#### [What the exercise asks]
Word for word, retype the lines from the one containing "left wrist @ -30" to the one containing "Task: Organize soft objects" below, keeping both end lines and dropping the pictures.

#### [Records for the task]

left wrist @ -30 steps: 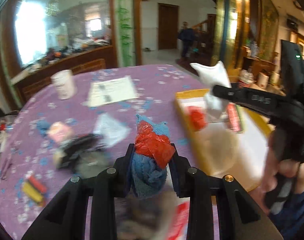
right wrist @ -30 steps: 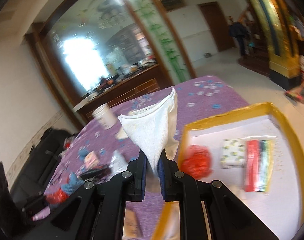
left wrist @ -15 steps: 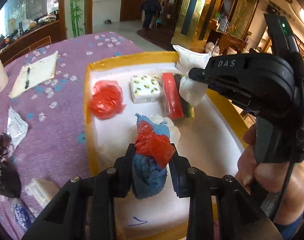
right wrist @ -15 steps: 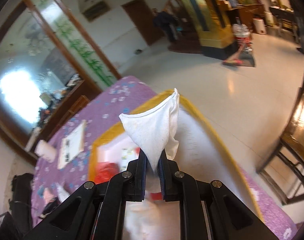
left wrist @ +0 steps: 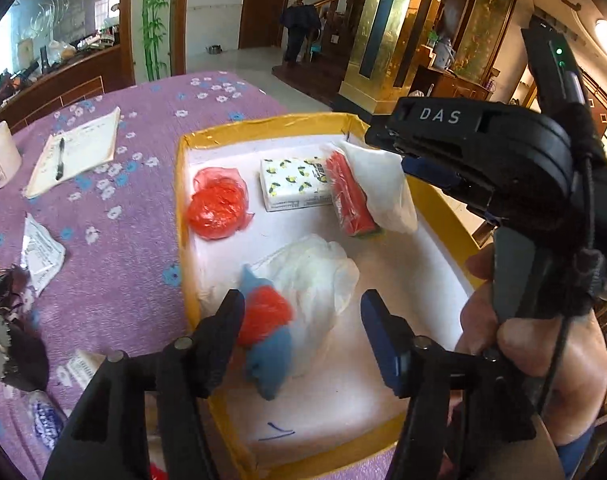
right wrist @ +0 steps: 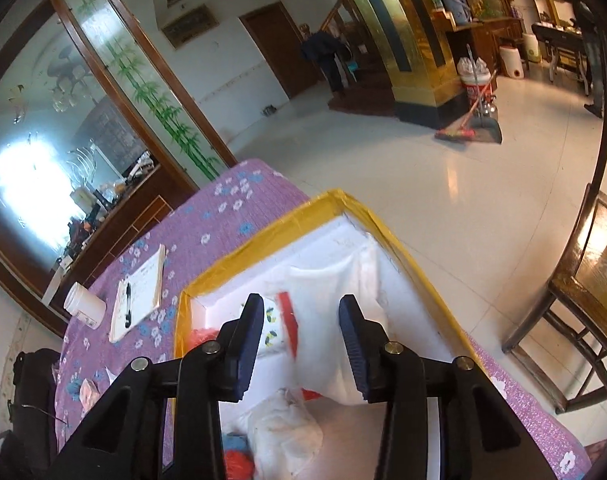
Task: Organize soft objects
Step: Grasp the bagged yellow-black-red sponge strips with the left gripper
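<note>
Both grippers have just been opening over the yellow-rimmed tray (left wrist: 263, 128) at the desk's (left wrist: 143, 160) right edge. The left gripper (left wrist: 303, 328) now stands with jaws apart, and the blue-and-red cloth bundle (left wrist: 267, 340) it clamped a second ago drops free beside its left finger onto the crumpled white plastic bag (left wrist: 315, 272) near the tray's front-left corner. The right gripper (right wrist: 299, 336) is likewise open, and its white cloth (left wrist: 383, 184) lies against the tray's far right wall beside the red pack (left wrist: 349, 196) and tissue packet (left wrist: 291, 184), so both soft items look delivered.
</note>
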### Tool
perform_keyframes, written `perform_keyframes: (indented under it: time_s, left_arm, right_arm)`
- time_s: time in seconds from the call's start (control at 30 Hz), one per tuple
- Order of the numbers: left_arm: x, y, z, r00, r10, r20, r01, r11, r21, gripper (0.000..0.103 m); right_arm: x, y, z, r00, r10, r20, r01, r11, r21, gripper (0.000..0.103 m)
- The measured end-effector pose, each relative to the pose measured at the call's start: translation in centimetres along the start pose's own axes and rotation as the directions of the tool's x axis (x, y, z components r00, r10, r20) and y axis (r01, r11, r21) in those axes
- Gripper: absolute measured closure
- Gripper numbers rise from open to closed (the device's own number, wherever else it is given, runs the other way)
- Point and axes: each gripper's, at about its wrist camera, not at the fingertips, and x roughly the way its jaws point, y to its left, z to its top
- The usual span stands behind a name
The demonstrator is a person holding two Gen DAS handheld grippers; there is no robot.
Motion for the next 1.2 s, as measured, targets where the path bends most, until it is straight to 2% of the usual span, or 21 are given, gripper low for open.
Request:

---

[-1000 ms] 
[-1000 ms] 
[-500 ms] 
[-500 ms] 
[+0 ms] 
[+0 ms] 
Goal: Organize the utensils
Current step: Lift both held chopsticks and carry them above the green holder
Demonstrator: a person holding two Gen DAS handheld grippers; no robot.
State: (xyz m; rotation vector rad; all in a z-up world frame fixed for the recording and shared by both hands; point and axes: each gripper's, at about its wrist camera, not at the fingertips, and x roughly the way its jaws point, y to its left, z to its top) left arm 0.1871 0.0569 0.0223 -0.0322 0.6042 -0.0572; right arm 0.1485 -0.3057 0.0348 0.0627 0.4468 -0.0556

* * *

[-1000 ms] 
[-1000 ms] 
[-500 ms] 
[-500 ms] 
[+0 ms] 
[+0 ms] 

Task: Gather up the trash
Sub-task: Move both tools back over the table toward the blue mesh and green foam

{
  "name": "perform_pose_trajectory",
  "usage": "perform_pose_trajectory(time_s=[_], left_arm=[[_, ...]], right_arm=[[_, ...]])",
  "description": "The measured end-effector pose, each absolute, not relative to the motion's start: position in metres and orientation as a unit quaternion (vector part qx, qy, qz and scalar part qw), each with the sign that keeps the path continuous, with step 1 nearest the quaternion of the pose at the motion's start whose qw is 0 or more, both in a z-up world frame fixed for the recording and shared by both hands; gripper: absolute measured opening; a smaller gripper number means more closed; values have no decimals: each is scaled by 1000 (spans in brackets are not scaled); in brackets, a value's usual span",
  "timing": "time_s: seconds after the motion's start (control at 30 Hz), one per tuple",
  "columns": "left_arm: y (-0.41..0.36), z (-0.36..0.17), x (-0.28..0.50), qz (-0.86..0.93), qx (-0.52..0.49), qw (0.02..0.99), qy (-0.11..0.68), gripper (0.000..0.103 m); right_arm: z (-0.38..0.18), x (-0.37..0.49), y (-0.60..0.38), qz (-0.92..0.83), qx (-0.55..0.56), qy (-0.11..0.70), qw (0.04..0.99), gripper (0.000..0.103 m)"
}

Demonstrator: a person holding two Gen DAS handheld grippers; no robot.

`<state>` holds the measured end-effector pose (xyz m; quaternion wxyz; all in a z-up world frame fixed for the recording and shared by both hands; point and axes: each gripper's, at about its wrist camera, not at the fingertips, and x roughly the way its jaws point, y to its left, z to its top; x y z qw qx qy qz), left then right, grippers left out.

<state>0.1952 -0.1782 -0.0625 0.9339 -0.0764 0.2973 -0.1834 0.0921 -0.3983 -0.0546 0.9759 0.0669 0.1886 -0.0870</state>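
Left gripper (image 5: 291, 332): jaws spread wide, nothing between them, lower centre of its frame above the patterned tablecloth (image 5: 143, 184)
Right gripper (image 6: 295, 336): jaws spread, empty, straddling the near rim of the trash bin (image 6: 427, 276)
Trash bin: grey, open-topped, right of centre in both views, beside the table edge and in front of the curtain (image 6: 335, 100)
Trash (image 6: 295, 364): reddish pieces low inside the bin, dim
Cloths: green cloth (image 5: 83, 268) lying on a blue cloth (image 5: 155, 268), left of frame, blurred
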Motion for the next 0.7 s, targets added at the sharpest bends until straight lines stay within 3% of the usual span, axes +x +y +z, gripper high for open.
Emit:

#### [Problem solution]
left wrist @ -30 steps: 
right wrist @ -30 steps: 
left wrist @ -15 steps: 
right wrist @ -15 steps: 
left wrist @ +0 steps: 
right wrist @ +0 steps: 
Task: Organize soft objects

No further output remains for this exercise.